The simple fact that “the watermark simply shows up on the very first page” isn’t a pest, it’s exactly what this code was actually created to perform. I see no attempt to customize the code to add the watermark to every pdf page in c#. Be sincere about the circumstance and what effort you’ve placed in to transform it, even when “None”.
To become sincere, this seems like trying to thwart copyright. Obviously I can not say to because I have not found your initial PDF documents however watermarks are frequently put on ‘demonstration’ or even paid-for PDF data.
So the problem needs to either be actually in the loop or in the creating. Can any person aid me figure it out?

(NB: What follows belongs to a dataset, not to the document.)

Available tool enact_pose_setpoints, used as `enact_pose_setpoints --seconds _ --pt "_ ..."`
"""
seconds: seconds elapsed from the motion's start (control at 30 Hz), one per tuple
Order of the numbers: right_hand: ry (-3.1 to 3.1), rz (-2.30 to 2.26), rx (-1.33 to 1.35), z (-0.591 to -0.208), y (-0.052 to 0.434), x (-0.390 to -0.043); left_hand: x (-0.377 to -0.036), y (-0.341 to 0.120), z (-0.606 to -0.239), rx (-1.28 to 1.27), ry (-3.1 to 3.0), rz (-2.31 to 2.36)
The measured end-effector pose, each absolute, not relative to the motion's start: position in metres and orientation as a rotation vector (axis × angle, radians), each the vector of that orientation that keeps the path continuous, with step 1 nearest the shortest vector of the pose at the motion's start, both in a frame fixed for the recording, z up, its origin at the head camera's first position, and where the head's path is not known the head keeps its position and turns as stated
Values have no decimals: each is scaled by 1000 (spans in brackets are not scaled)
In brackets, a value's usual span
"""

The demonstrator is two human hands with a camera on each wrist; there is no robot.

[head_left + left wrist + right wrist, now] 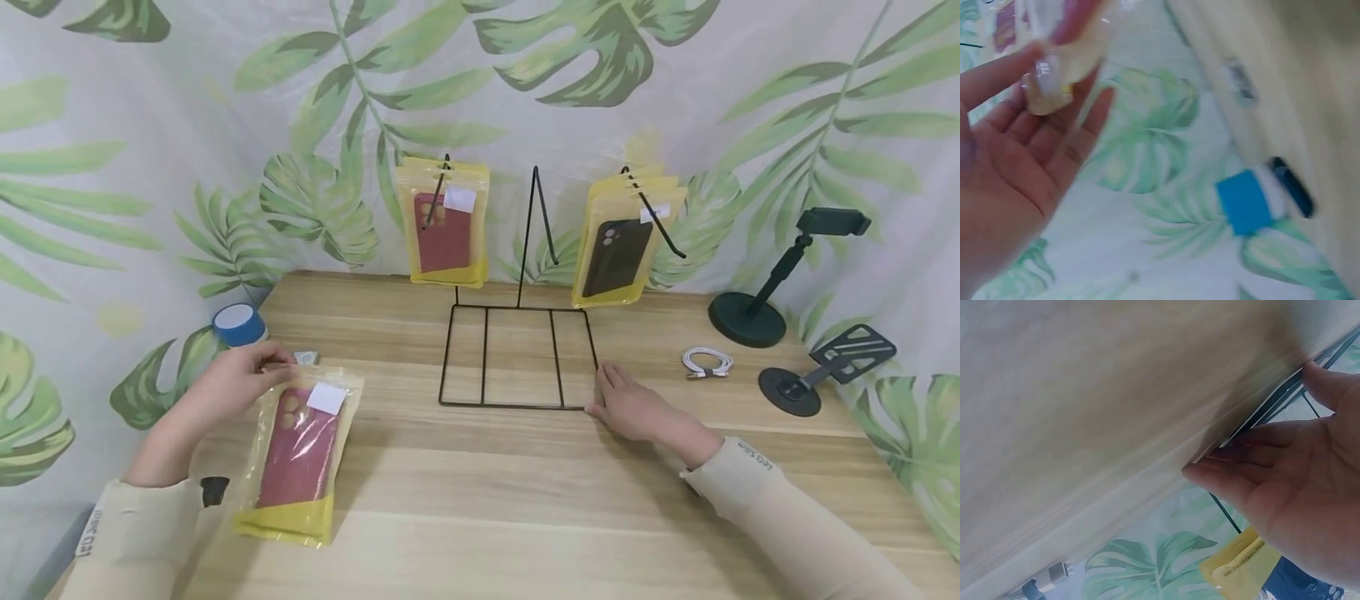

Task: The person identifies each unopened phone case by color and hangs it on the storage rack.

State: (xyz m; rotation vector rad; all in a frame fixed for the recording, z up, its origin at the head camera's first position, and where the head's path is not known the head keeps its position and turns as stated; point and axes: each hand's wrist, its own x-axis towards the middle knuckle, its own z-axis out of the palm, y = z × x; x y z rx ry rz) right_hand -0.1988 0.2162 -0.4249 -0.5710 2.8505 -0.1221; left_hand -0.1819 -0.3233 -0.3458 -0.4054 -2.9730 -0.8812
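Note:
My left hand (238,377) pinches the top edge of a clear and yellow pouch (300,454) with a red phone case inside, tilted above the table's left side. In the left wrist view, the pouch's corner (1049,94) sits between thumb and fingers, partly out of frame. My right hand (632,404) rests at the front right corner of a black wire display rack (498,406), its fingers extended along the side rod. On the rack's left hook hang pouches with red phone cases (448,233); on its right hook hang pouches with dark phone cases (618,258). The middle hook (546,217) is bare.
A blue tape roll (238,325) and a small grey item (306,357) lie at the left. To the right are a coiled white cable (707,362), a dark green phone stand (747,318) and a black folding stand (791,392). Leaf-patterned cloth (570,50) hangs behind.

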Motion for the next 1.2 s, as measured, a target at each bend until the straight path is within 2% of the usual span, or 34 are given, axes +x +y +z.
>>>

I don’t desire the TIFF to possess the watermark that is actually on every page of the PDF. Is actually there an alternative to disregard the watermark coating when creating out to a TIFF?
I believed that it remained in truth including it during the loop. I comprehend now from your review that it was actually only designing the pdf, and also certainly not including the watermark. That had not been crystal clear to me merely coming from examining the code.
Currently, if your “watermark” certainly is actually also text, that watermark strand will certainly also show up in your result text message for each page. If unnecessary), it should be simple to clear away that cord from the message (and replace it by absolutely nothing.
The PDF has an ingrained font issue resulting in incorrect message removal. I am actually attempting to convert the PDF to Tiff and also then use an OCR tool to create a searchable PDF and then extracting the content. The watermark is actually certainly not a copyright, it’s a diagonal Non-negotiable notification which creates text extraction problems thus prefer to eliminate it before removal.
Right now, if your “watermark” is actually no text message, yet some kind of image or vector graphic, it is going to certainly not be actually part of your output.txt
, if you submit a LINK to the initial PDF report I may look at it.
I am working with guide ‘Automate the dull stuff along with C#’ and also I am actually making an effort to run the code to watermark a.pdf on all webpages yet the watermark simply seems on the 1st page.